Advisers will consider whether more research is needed into potential unintended consequences of the new therapies

By Physician’s Briefing Staff HealthDay Reporter

MONDAY, Oct. 30, 2023 (HealthDay News) — Patients with sickle cell disease may soon have two new treatments to try. On Tuesday, a U.S. Food and Drug Administration advisory committee will weigh the merits of a new gene therapy for the painful, inherited condition. The agency is expected to make a decision on that therapy in early December, and it also plans to decide on a second new treatment before year’s end, the Associated Press reported.

The treatment being reviewed Tuesday is based on CRISPR technology, a gene-editing tool. The inventors of that tool won the Nobel Prize in 2020 for their work, the AP reported. A one-time treatment, “exa-cel” is made by Vertex Pharmaceuticals and CRISPR Therapeutics, and it permanently changes DNA in a patient’s blood cells.

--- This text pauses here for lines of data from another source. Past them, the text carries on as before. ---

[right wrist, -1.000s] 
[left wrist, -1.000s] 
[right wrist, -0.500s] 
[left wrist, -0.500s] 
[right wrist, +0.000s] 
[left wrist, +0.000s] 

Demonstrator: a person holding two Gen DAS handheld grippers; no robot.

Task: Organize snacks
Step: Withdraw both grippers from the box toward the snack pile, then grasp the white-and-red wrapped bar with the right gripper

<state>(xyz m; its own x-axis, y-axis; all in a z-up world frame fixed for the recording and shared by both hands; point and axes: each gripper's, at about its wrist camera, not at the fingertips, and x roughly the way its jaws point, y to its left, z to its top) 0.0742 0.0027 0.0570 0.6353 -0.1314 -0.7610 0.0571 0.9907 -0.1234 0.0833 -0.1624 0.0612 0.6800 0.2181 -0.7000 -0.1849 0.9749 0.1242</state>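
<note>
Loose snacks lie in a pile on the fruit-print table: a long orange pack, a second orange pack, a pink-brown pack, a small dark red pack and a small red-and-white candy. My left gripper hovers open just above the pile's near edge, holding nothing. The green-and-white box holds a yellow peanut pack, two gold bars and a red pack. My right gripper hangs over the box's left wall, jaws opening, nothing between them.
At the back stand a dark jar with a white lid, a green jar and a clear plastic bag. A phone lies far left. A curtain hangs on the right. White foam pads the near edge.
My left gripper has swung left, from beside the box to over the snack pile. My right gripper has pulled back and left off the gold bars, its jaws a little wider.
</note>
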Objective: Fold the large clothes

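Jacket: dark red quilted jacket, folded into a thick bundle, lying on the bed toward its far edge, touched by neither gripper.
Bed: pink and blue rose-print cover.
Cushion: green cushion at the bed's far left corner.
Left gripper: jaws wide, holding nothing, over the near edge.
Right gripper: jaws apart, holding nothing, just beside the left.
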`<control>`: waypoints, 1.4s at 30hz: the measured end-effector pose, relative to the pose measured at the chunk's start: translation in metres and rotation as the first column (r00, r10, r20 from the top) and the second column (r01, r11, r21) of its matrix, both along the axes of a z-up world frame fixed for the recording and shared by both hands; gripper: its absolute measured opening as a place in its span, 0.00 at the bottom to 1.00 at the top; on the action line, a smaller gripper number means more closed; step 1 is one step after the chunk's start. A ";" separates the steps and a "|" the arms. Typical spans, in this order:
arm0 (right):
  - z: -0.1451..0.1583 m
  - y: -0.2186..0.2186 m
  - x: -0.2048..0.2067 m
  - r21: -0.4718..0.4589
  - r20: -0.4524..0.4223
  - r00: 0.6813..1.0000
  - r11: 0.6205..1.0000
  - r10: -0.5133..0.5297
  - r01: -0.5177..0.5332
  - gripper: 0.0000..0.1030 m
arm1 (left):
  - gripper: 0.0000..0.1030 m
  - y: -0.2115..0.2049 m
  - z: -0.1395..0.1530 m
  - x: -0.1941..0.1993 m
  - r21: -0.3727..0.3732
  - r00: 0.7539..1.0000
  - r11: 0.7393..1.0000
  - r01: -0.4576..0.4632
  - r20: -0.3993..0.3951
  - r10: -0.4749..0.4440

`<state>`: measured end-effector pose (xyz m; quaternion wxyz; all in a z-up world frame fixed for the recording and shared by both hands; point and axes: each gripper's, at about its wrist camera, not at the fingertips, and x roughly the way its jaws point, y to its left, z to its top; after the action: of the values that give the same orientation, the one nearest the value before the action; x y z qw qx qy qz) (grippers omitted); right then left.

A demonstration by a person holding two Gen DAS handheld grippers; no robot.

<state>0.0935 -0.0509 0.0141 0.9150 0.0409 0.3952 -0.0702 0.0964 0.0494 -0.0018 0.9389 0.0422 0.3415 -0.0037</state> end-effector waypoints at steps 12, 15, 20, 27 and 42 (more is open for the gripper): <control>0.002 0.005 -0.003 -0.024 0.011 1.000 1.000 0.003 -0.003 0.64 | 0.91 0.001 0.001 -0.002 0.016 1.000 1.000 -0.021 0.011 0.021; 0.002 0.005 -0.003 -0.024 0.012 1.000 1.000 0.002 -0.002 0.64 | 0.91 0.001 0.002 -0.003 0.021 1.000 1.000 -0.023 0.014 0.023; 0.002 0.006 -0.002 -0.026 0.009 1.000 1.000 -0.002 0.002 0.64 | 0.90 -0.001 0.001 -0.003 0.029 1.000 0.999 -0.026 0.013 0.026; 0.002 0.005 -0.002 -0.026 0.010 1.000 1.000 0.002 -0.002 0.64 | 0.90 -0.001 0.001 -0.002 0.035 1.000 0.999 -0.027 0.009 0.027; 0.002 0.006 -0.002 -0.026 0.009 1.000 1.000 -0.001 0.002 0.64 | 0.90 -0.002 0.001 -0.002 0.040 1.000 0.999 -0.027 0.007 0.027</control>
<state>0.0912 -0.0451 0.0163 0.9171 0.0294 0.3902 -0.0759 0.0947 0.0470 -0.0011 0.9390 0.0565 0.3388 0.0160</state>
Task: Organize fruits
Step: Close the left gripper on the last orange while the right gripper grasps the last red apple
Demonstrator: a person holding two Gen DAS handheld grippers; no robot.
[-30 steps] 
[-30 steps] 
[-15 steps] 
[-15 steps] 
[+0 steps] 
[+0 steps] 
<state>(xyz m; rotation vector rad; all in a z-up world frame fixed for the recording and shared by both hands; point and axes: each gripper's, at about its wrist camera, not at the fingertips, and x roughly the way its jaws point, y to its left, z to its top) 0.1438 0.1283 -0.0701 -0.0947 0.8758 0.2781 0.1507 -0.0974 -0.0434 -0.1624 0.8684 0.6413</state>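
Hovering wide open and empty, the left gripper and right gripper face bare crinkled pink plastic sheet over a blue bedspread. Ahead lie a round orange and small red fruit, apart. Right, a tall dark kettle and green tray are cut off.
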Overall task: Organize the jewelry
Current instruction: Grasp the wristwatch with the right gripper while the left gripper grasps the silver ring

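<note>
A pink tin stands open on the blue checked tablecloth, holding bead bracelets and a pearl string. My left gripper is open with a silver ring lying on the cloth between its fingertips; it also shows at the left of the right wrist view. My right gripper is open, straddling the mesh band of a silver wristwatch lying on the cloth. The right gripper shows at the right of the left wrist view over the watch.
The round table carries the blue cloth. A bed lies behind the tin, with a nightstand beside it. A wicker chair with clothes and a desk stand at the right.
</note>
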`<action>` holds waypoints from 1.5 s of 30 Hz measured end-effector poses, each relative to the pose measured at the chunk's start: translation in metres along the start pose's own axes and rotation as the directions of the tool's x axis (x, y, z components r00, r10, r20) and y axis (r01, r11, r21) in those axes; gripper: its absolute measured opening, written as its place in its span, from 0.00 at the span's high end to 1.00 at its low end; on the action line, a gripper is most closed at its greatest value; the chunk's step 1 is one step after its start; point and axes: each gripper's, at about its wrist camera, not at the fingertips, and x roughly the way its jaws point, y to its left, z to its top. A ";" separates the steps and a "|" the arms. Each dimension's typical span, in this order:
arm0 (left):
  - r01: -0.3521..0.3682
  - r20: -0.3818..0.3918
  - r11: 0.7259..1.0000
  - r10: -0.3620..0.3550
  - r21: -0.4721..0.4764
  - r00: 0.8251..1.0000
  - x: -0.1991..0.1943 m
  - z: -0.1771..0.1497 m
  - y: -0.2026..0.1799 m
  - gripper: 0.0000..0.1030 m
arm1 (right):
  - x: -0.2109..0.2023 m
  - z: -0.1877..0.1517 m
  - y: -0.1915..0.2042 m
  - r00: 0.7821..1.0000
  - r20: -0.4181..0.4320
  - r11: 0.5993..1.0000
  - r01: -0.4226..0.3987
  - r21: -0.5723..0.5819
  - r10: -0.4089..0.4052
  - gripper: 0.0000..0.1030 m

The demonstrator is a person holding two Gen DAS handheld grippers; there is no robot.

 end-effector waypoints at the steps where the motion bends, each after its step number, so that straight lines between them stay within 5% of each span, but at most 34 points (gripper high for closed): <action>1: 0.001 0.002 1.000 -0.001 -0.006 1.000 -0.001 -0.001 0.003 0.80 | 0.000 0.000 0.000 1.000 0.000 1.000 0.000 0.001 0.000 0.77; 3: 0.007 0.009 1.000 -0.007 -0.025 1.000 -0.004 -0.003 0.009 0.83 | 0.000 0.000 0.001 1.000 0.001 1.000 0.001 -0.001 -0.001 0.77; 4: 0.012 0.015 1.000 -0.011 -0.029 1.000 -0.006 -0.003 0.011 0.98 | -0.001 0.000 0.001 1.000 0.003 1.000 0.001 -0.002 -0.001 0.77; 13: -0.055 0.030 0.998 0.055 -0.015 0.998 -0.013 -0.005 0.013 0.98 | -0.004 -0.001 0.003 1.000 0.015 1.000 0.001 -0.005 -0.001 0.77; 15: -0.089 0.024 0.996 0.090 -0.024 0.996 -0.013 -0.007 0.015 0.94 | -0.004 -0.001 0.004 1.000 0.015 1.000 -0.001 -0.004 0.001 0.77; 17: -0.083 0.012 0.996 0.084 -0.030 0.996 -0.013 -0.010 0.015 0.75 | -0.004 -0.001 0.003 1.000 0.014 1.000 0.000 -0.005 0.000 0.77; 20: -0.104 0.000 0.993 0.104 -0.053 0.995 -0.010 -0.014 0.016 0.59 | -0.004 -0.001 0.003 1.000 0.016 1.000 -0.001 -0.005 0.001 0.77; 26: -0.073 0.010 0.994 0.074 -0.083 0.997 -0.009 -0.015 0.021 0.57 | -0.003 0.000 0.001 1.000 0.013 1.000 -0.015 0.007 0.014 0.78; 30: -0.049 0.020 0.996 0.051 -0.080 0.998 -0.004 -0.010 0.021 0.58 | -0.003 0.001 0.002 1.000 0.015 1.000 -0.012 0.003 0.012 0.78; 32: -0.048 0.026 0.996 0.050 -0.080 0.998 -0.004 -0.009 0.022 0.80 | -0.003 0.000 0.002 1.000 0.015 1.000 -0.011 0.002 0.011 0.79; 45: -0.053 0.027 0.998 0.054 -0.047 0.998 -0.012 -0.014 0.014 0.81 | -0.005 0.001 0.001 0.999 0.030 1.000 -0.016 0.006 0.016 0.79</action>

On Tuesday, FDA advisers will consider whether more research is needed into potential unintended consequences of the new gene therapy.

In briefing documents filed with the advisory committee, Vertex said that 46 people got the treatment in its study. Among the 30 who had 18 months of follow-up, 29 were free of pain crises for at least a year and all 30 avoided being hospitalized for pain crises. Still, the FDA advisory panel is asking outside gene therapy experts to discuss the possibility of “off-target effects” (i.e., unexpected changes to a person’s genome). The FDA would like to determine whether company research on these possible effects has been adequate or whether more studies are needed, the AP reported. The company has proposed a postapproval safety study and product labeling that notes potential risks.

The second gene therapy for sickle cell disease that the FDA will consider is intended to work by making functional copies of a modified gene, the AP reported. This helps red blood cells produce hemoglobin that is not misshapen. That treatment is made by Bluebird Bio.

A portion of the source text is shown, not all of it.